Importa referir que os herdeiros do usufrutuário não têm direito de continuar a usar o imóvel, salvo se estiverem expressamente incluídos no contrato.
- Quais as vantagens do usufruto de imóvel?
Esta solução legal pode oferecer benefícios concretos em diferentes contextos:
- Segurança habitacional: permite que uma pessoa continue a viver na sua casa, mesmo após a doação ou venda.
- Planeamento sucessório: facilita a organização do património familiar e evita potenciais disputas futuras.
- Flexibilidade financeira: permite vender a propriedade e, ao mesmo tempo, manter o direito de uso.
Para além disso, o usufruto pode ser uma alternativa mais eficaz e segura do que o arrendamento em situações específicas, já que oferece maior proteção jurídica.
- Que cuidados deve ter antes de celebrar um contrato de usufruto?
Antes de avançar com um acordo desta natureza, é fundamental considerar alguns aspetos essenciais:
- Aconselhamento jurídico: consulte um advogado ou solicitador para garantir que os seus direitos estão devidamente protegidos.
- Registo do usufruto: certifique-se de que o usufruto é registado na Conservatória do Registo Predial, para que tenha efeitos perante terceiros.
- Clareza contratual: todos os detalhes devem estar claramente estipulados no contrato — duração, direitos de uso, encargos financeiros, possibilidade ou não de arrendamento, entre outros.
- Consequências legais: esteja consciente de que, como proprietário, não poderá usar o imóvel enquanto o usufruto estiver em vigor.
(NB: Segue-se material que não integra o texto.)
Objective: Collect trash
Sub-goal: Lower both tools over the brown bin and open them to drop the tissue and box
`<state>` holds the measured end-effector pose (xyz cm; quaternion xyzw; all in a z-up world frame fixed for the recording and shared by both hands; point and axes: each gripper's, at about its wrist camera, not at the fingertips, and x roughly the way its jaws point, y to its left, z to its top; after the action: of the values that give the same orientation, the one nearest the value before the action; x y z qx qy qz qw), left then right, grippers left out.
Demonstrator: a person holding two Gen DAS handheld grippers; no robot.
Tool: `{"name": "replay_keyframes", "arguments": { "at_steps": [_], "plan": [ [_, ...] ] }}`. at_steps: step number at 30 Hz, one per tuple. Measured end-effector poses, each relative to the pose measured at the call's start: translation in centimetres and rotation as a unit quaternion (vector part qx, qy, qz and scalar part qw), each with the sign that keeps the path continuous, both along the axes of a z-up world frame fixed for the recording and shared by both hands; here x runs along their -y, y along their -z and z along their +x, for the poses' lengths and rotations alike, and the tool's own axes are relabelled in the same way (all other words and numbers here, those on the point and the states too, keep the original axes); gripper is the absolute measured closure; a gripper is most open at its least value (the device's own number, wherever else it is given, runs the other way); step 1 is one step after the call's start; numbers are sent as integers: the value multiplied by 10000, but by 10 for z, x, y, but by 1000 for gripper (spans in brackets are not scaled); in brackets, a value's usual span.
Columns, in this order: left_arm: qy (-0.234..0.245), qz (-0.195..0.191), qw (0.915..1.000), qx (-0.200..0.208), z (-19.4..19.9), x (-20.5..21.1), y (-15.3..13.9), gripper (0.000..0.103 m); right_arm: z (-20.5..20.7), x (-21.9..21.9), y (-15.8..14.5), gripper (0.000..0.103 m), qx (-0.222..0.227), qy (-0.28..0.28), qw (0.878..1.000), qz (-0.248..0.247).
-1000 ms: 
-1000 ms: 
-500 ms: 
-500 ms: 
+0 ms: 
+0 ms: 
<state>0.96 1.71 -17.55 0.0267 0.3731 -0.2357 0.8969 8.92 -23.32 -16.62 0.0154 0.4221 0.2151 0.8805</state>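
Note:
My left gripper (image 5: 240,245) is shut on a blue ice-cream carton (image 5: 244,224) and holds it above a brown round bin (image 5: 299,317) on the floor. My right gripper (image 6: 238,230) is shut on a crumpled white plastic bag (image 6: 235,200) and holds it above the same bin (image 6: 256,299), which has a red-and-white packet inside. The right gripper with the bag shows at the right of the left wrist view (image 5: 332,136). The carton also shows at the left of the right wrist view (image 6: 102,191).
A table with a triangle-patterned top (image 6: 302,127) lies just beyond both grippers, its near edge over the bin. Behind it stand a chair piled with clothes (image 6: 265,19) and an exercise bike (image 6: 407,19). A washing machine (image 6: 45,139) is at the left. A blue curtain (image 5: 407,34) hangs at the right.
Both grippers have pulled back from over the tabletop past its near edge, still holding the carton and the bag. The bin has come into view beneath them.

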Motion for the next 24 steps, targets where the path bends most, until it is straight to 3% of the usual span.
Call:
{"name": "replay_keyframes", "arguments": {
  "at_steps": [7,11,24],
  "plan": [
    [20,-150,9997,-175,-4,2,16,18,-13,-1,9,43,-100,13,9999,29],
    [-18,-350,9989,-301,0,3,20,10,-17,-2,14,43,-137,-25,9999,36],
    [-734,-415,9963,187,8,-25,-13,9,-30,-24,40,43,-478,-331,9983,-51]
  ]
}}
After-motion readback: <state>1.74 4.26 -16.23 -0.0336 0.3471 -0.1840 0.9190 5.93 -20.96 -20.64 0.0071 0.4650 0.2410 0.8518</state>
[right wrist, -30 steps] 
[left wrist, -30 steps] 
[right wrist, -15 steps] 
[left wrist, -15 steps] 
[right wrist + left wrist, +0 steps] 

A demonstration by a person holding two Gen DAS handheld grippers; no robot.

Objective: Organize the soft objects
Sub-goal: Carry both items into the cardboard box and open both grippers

Por outro lado, o usufrutuário não poderá vender ou hipotecar o bem.
Resumindo, o usufruto de imóvel é uma ferramenta jurídica acessível e eficaz, capaz de responder a diferentes necessidades — desde a gestão patrimonial até à proteção da habitação.
Apesar de ser menos comum no dia a dia, trata-se de um instrumento que permite conciliar interesses de diferentes gerações ou de pessoas com necessidades distintas.
O mais importante é que todas as decisões sejam tomadas com clareza, transparência e acompanhamento profissional.
Se está a considerar a doação, compra ou venda de um imóvel com usufruto, informe-se bem, analise as implicações legais e procure apoio especializado. Só assim poderá tomar decisões conscientes e seguras quanto ao seu património.